Galatians 2:16 - "man is not justified by the works of the law but by faith in Jesus Christ... for by the works of the law no flesh shall be justified."
    Ephesians 2:8-9 - "not of works"
    2 Timothy 1:9 - "not according to our works"
    Titus 3:5 - "not by works of righteousness which we have done"
    Romans 3:21-22 - "by the works of the law no flesh will be justified in His sight"
    Romans 4:4-5 - "Now to him that worketh is the reward not reckoned of grace, but of debt."
    Isaiah 64:6 - "all our righteousnesses are as filthy rags"


----------



## BANDERSNATCH (Jan 21, 2019)

obedience is how you show God you love him     I john 5:3


----------



## BANDERSNATCH (Jan 21, 2019)

Salvation is a gift IF we truly believe that Jesus was God's son and died and rose again.    Obedience, though, is a choice we make in showing God that we love Him and appreciate what He's done.     Jesus Himself said that the Law would not pass away (even though Christians typically believe He did away with it) and Jesus said that if you keep the commandments OF GOD, and teach others to keep them, YOU WILL BE GREAT IN HEAVEN.


----------



## Jabberwock (Jan 22, 2019)

I believe that once we are (truly) saved, we will have evidence in our lives to reflect that, i.e. obedience to God and His commandments. 

James 2:18 - But someone will say, " You have faith, and I have works." Show me your faith without your works, and I will show you my faith BY my works.


----------



## BANDERSNATCH (Jan 22, 2019)

good scripture, Jab.    James (the Lord's brother) recognized that our faith should have accompanying signs.     Like I've heard it said, "Obedience is the root of our salvation; it's the FRUIT of our salvation"


----------



## Artfuldodger (Jan 23, 2019)

Isn't it kinda weird though or confusing that Salvation is given by grace and not anything we do, yet scripture reads like we have to be obedient to show proof that we received the free gift?

It's like God saying, "I'm going to give you this gift based on nothing you do. It has to be grace and not works or it's not grace. But, there is a but. If you don't remain obedient through works, I'll take my free gift away"

That's almost like God saying it actually isn't a free gift. That salvation actually "is" base on ones works. That is "is" from man.


----------



## Artfuldodger (Jan 23, 2019)

Then to complicate things even more, the poor Christian has to figure out exactly what sins he can't commit, what laws he has to keep, what ceremonies to keep, etc.

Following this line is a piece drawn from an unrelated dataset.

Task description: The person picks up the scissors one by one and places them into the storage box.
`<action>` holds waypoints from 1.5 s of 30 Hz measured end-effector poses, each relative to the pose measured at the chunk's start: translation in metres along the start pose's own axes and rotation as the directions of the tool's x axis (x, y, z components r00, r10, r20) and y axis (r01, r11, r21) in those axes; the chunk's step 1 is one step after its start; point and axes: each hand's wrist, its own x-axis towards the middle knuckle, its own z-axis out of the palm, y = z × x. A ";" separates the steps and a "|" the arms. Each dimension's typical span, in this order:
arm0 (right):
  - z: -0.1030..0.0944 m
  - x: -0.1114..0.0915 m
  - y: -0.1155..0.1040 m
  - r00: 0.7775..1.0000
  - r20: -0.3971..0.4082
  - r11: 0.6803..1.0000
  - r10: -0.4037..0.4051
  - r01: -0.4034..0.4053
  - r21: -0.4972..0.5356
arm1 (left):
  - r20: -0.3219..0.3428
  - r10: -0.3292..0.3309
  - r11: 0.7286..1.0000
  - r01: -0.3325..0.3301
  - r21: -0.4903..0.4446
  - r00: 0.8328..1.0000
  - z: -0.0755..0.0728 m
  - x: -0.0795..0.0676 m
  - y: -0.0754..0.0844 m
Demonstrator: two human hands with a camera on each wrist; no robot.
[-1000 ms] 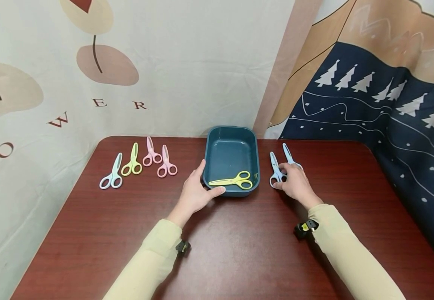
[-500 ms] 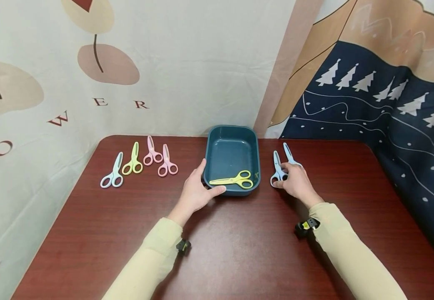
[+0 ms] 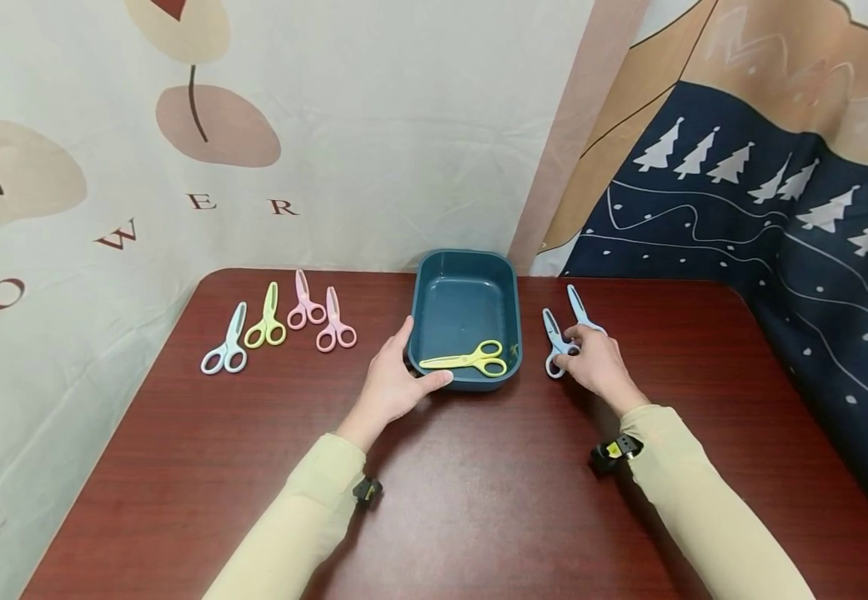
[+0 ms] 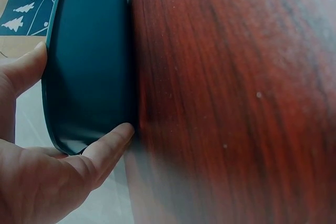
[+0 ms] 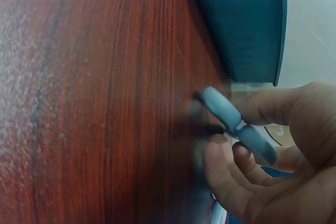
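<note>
My left hand (image 3: 388, 379) rests against the near left corner of a dark teal plastic bin (image 3: 452, 260). Its thumb lies at the front rim and its straight fingers touch the wall in the left wrist view. Inside the bin lies a pair of yellow-green scissors (image 3: 464, 361). To the right of the bin, my right hand (image 3: 600, 367) pinches light blue scissors (image 3: 554, 327) near the handles. In the right wrist view these scissors (image 5: 221, 109) are tilted on edge between thumb and fingers. Just beyond, a second pair of blue scissors (image 3: 575, 303) lies partly hidden behind the hand.
At the table's back left lie pale blue scissors (image 3: 233, 327), yellow-green scissors (image 3: 269, 305) and two pairs of pink scissors (image 3: 333, 313). The dark red wooden table (image 3: 434, 508) ends at a printed cloth (image 3: 373, 150) behind it.
The blue scissors in my right hand have turned, with their blade tips swinging left and their handles shifting slightly right and nearer. My left hand and the bin stay put.
</note>
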 end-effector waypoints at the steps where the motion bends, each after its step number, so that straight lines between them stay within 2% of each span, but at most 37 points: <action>1: 0.000 0.000 0.000 1.000 0.003 1.000 0.007 -0.007 0.013 | 0.000 0.000 1.000 0.000 -0.001 1.000 0.000 0.000 0.000; 7: -0.002 0.000 0.001 1.000 0.003 0.995 0.021 -0.021 0.099 | 0.002 -0.001 1.000 0.001 0.000 1.000 0.000 0.000 -0.001; 15: -0.004 -0.001 0.006 1.000 0.006 0.981 -0.002 0.001 0.195 | -0.001 0.003 1.000 -0.003 -0.001 1.000 0.001 0.000 -0.001; 26: -0.008 -0.003 0.011 1.000 0.021 0.956 -0.013 0.006 0.293 | -0.001 0.007 1.000 -0.007 0.002 1.000 0.000 0.000 0.000; 33: -0.008 -0.004 0.015 1.000 0.011 0.949 -0.014 0.009 0.316 | -0.002 0.007 1.000 -0.007 0.000 1.000 0.000 -0.001 0.000; 45: -0.011 -0.007 0.016 0.999 0.020 0.883 -0.033 0.020 0.470 | 0.001 -0.006 1.000 0.006 0.007 1.000 0.000 -0.001 0.000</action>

I thought Christ died for my inability of not being able to keep his Father's Law. Now I'm being told by Jesus, Paul, and the other apostles, that I must.

Even most Christians believe we must produce some fruit as proof. What the problem is, we can't agree on exactly what fruit and what quantity. One sin, fifty sins a week? Break one Law, break fifty Laws a week? Keep some of Paul's Church guidelines or all of Paul's guidelines?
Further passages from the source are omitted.